2020-06-14 Thread Jonas Schäfer
Hi Sam,

Thank you for your feedback. I hear you. I totally see where you’re coming 
from. Moving off GitHub, which is, as you say, where the people are, is a 
thing which needs to be considered carefully. Ultimately, the Board will have 
to decide (hence also CC to members@).

First of all, please let me say that I brought this up purely for technical 
reasons. I don’t have any horses in this race on whether we’re on GitLab or 
GitHub, for political or other reasons (I don’t believe much in the GitHub-is-
now-microsoft-and-should-be-avoided thing [1] and I think we’re not quite 
there yet with decentralised or de-monopolised code hosting. So this is truly 
not it. Though that hype happens to have given us control over gitlab.com/xsf, 
so there’s that at least.). 

I’d prefer to let things be with the status quo, even if only because updating 
all the references will be a pain, if the status quo wasn’t terrible.

Originally, this wasn’t about xeps even. This was about the registrar 
repository, which has been malfunctional since the last major change to the 
infrastructure back in 2017(?). That is an unacceptable state.

We’ve been collaborating with iteam (which also is short on time, mind) to 
find a solution. As it turns out, the current interaction between Docker Hub 
and GitHub cannot be replicated without introducing security problems (giving 
Docker Hub write access to all xsf repositories) due to changes on either side 
of the APIs involved.

In addition, we need a solution which is as simple as possible on our end of 
things, which means ideally that it works with just a docker pull && docker 
run.

Thus, I’ve pondered other options. GitLab CI has the massive advantage of 
being tightly integrated with the GitLab platform. I was able to set up the 
registry and xep builds within just an hour or two and have been improving on 
them since then, giving us automated emailing and archiving.

It also seems to be faster on average than the average Docker Hub build, which 
is good for editor tiredness. Please see the original email for notes on which 
immediate advantages we gain from what I just did this weekend on the editor 
side of things.


> Also just in general, I completely disagree. We need to be where the
> people are, and the people are on GitHub whether we like it or not.
> Don't split up the repos and make XSF resources even harder to find than
> they already are, don't make things more complicated than they need to
> be, and everything will be fine.

The exodus of editors since the last change to the infrastructure (moving the 
builds to Docker Hub) makes me think that it is very much not going to be 
fine. pep. and I are the two people doing most of the day-to-day work in the 
team (out of the six members we still have left) and it’s still draining. 
Calls for support have gone (mostly) unanswered.

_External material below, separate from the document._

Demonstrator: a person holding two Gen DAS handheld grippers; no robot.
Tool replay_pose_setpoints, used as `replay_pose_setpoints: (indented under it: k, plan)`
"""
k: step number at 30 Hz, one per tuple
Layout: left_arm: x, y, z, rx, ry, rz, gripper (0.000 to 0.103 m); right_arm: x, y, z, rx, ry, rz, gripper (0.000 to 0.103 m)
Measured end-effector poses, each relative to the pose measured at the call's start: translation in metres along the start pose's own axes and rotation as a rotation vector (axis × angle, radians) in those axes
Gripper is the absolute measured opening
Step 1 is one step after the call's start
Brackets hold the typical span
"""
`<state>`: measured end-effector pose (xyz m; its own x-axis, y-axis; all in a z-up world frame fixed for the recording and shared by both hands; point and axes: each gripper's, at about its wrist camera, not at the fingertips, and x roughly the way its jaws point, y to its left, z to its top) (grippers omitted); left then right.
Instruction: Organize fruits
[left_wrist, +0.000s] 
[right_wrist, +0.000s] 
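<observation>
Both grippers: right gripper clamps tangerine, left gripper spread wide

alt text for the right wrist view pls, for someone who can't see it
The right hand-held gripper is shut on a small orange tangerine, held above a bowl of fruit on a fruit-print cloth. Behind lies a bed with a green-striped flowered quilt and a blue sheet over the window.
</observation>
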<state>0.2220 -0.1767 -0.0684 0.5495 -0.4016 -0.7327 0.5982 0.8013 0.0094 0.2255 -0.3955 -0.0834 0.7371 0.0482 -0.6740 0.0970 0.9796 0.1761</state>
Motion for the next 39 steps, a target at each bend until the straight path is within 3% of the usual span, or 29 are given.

This is fixing the issues in the Editor work you complained about in the past 
and which, I think, caused you to leave the team.


> Please don't do this.

I don’t see how we have a choice unless someone finds a way to do all of what 
I mentioned on GitHub. Or at least the most important parts of that, which 
would be the automated tagging, archiving and improved build times, and all of 
that without introducing a security nightmare.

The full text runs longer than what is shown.